1/9 Ted Becker (Auburn (Australia) University political science professor and Independent researcher on DD issues):

"None of the above. If a political group runs in an election solely to democratize the system through a variety of constitutional reforms, it is devolving power from a political elite to the people in general, thus it has no "party interests".  Thus it is unique in history and needs a new label, like a "transformational or evolutional entity." If a political party promises to do so as part of their platform, don't believe them."
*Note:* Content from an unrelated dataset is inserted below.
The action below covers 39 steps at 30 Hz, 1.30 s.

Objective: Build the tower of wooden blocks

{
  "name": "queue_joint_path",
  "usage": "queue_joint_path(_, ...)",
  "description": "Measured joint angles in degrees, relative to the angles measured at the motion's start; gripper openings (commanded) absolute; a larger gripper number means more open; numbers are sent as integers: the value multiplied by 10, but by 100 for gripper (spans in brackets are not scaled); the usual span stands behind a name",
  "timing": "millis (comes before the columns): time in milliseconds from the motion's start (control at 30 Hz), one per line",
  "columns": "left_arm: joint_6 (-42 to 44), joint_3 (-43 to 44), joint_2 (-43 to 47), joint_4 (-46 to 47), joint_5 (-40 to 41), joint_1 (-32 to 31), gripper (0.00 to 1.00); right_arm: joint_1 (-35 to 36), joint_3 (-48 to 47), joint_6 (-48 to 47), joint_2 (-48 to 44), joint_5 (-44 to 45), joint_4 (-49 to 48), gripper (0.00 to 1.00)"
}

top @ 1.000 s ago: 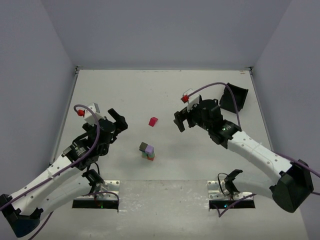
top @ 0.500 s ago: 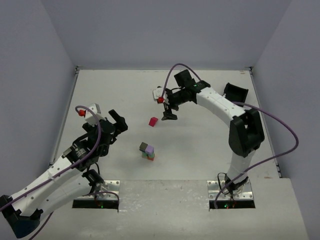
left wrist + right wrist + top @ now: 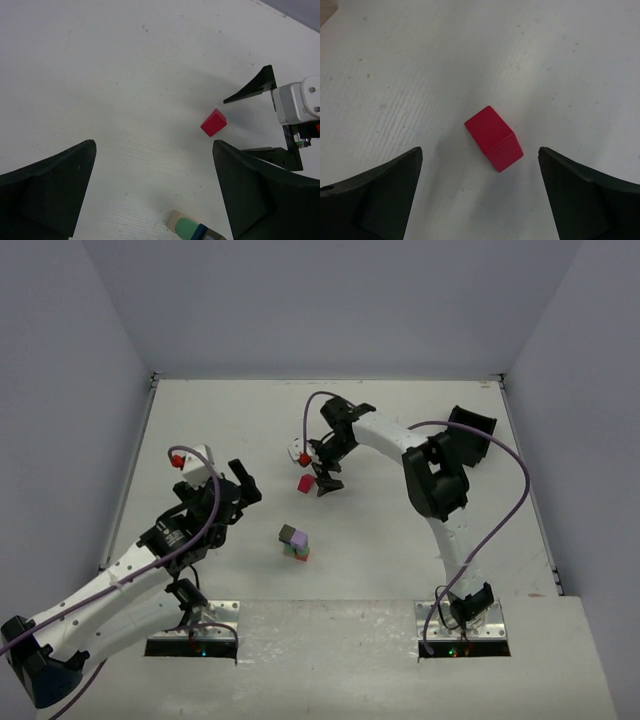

"As I have written at length: "representative democracy" is an oxymoron, a contradiction in terms.  In actuality, those who developed the system that they camouflage with this phrase, actually constructed a new kind of autocracy, one I call an "Elected Oligarchy."  I think that is the most accurate phrase to describe all variations of them including USA, EU nations, Russia, Brazil, Iran and on. The CCP hates the word "democracy" and uses the word "republic" to hide its own autocratic ways.
So, it doesn't matter whether it is a one party state, two party, or multi-party: these are just factions of the ruling elites and counter elites.  They are all anti-democratic by their very nature."
"The question was clear and all the answers so far have been pretty clear that it is "None of the Above." This reminds me of the old schism in the Grunen in Germany, the rift between the fundis and the realis. The fundis did not want to become or back a party. They had their ideological pillars and did not want to engage in the party system which primarily served elites' power. That is what the consensus is right now it seems. If the DD people ran for office and won, they would divest themselves of power back to the people in many ways and on many issues. Then disband and help facilitate and implement the process with as little corruption as possible."